My son wrote an interesting summary of The Hiding Place by Corrie Ten Boom.
The Hiding Place Summary
by Bryan Evans, age 14
Once upon a time there was a Beje (don’t even ask me what that means). In it lived a family called the Ten Booms. I don’t know what’s weirder, the name of the place they lived in or their last name. There was Corrie, and Betsy, and Father (yes, that’s his first name). They sold watches (evidently you can sell watches at this thing called a Beje). Everything was just great… except that German weirdo who punched old people. But then the Germans took over Poland and ruined everything! They confiscated the radios and telephones and gave people ration cards and smashed random places and took all the stuff and arrested Jews and *gasping for air*–where was I?

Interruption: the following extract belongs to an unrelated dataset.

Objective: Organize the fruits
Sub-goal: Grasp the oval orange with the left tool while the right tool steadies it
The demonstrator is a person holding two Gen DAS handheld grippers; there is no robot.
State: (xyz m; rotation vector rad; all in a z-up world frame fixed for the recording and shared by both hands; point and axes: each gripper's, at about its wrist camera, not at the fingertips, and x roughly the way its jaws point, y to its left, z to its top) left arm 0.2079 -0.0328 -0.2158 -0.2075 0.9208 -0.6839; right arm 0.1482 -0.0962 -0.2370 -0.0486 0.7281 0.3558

The Beje turned into a hiding place for Jews who didn’t want to die (another thing you can do with a Beje), and also a hiding place for fake ration cards. The watch business actually did well because those rude German soldiers wanted their watches repaired. Suddenly they realized that everyone knew about their top secret base of operations, and sure enough, German soldiers barged in. “Where are the Jews?” “What Jews?” (Apparently Corrie had a terrible memory). “I know they’re in here!” So they tied her to the wall and searched all over the place and somewhere in the middle of it all the phone got knocked off the hook. And do you know what it said? I’ll tell you what it said!
“Corrie! You are in grave danger! Any minute now German soldiers will barge into the Beje and search everywhere! You must warn the Jewish man who’s coming at 4:30 and the Jewish mother with her baby who are coming at 6:00! You need to evacuate the Beje, Corrie! I think they’ll suspect that you’re hiding Jews in your house! You need to get rid of all the fake ration cards and hide the radio!” All this time a German soldier was writing this down.
Soon they took Corrie and a bunch of other people to a prison with tiny gray rooms, and they all went insane! Except for Corrie… You know why? She found a few ants, and they have anti-insanity properties. Don’t believe me? Ever seen an insane ant? I thought so. One day, someone gave her some colorful paper and a Bible. Reading the Bible was just about the only thing she could do, other than stare out the window with bars on it.
After a few months they were taken out of prison and shipped to a concentration camp. Apparently the Germans’ favorite color was gray. (I mean, of all the colors, they could have painted everything in sight.) None of the prisoners could leave because of a barbed wire fence. They had to sleep on fermented rotting straw full of lice. During the day, Corrie worked on relay switches. She did so well, a friendly guard broke some of them and said, “Now fix them again, slowly and inefficiently. You’ve already made your daily quota! Don’t you know German fighter planes are gonna use these? You don’t want them to work perfectly, do you?”
The Germans decided it wasn’t depressing enough, so they took all the prisoners to Ravensbruck. This was another concentration camp, one that treated its prisoners notoriously badly. To get there, they took a train that could hold 40 people. However, they stuffed 80 people in there, killing dozens of people standing in the middle for no reason. The trip was days long. They finally made it to Ravensbruck. Not only was the concentration camp gray and surrounded with barbed wire, but there were no living plants in sight. Everything was miserable. When they went to bed, not only was the fermented rotting straw they slept on full of lice, but fleas as well. Betsy was sick, but they had a small bottle of pills. Miraculously, day after day the bottle didn’t run out of pills. It got to the point where it became obvious that it was a miracle. After what must have been years, they were finally released, but not before Betsy died.